PS - Admittedly the tale of this Regis vs Fordham Prep game Captain of a shitty 1-16 basketball team who pulled out the late season miracle win against a bombsquad team with a local superstar hits close to home for your boy KFC. Senior year I was captain (Yea yea, I know. You're shocked. 3 cone drill, skinny fat etc etc, yada yada. Life was different 20 years and 6 less surgeries ago) of a 2-18 basketball team. Final game of the season we beat Port Chester who was, I believe, undefeated. They had this kid on their team named Cruz or Castro or something extremely intimidating for a team comprised of, relatively speaking, completely unathletic white kids who were all between 5'7 and 6'1. He was their version of Fordham Prep's Donnie Walsh. This kid would pull up from like one step over half court, at a time when that just wasnt a thing. It was 2003. The world was still playing with their backs to the hoop. I dunno how the fuck it happened but me and the Pelham Pelicans somehow pulled off this upset. If I remember correctly, odds are my boy Albie DeSimon probably went off for like 30 that day and we had our Miracle on The Hardwood in Pelham, NY, We all learned a few weeks later they were bounced from the sectional playoffs. We derailed their whole season.

Advertisement

Anyway, back to Tony Fauci and Regis... A solid 10.2 ppg in his senior year. I'm willing to bet he put up 3 or 4 scrappy boards a game. I bet 5 unselfish assists.
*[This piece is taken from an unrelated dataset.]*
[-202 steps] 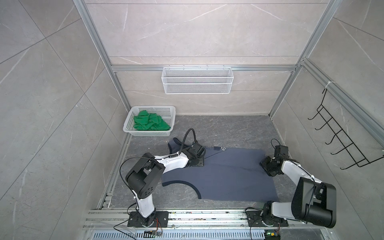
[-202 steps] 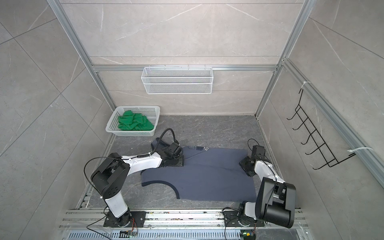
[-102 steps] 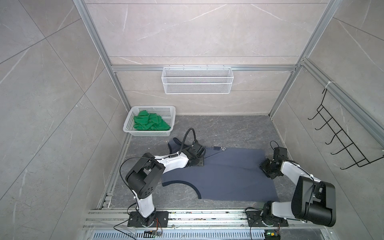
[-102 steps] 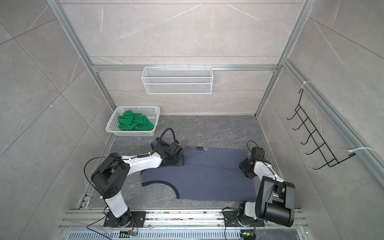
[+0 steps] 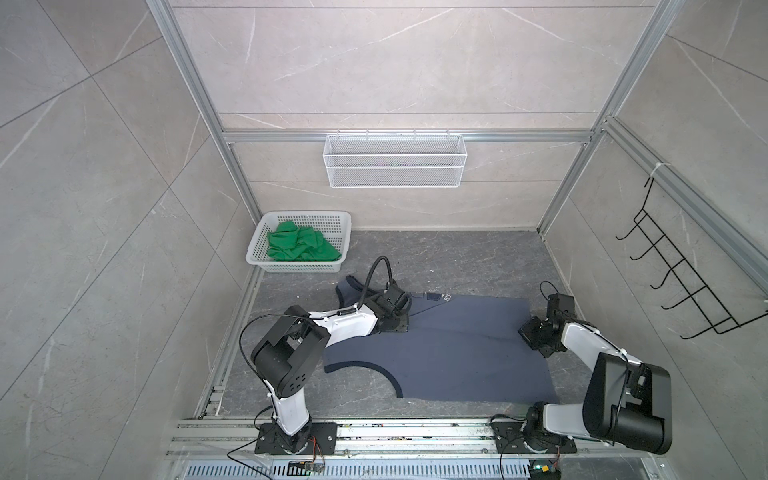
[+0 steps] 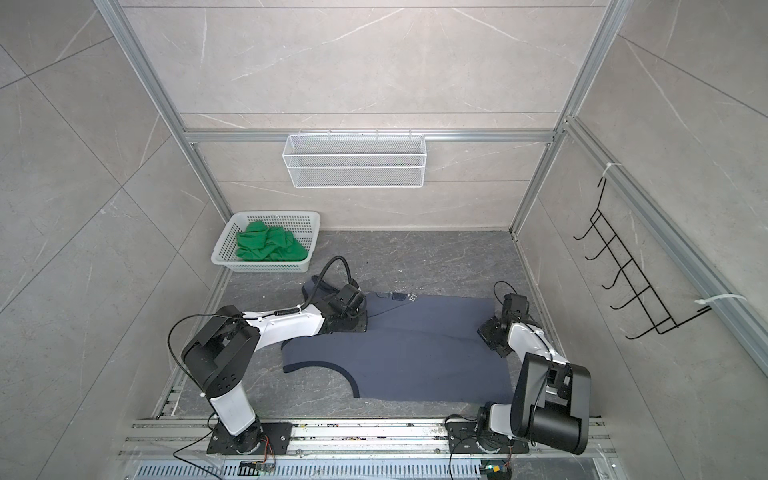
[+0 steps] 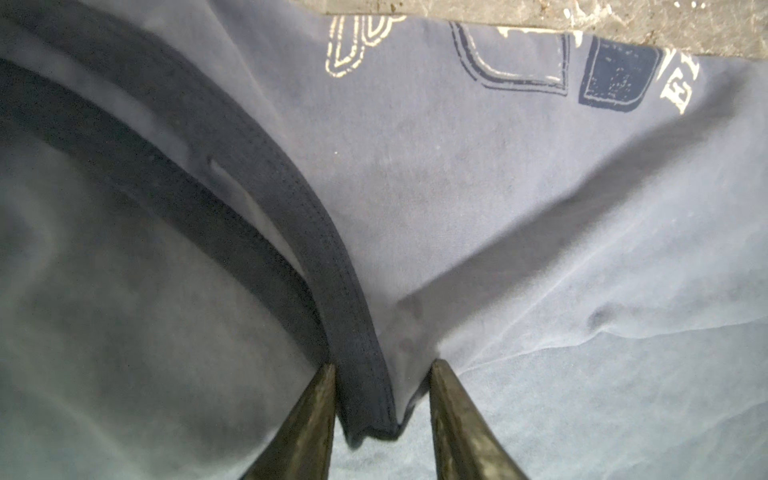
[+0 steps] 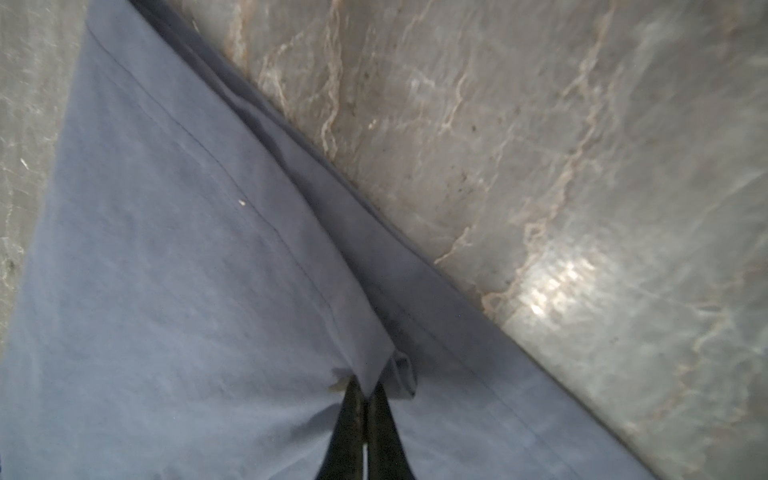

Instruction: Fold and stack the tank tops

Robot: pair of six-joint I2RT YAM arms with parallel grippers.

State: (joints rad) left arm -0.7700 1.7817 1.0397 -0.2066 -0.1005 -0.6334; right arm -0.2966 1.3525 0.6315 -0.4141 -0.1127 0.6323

And if I know the captains-who-arent-physically-gifted-enough-to-be-captains-but-earned-it-by-playing-hard-and-smart type, and I think I do know that type, I am willing to guarantee he averages like 2.5 charges per game. That was my goddam specialty. Never had to run any suicides because I took like 50 charges per season. Just me and Tony. Two peas in a pod. Both went on to greatness.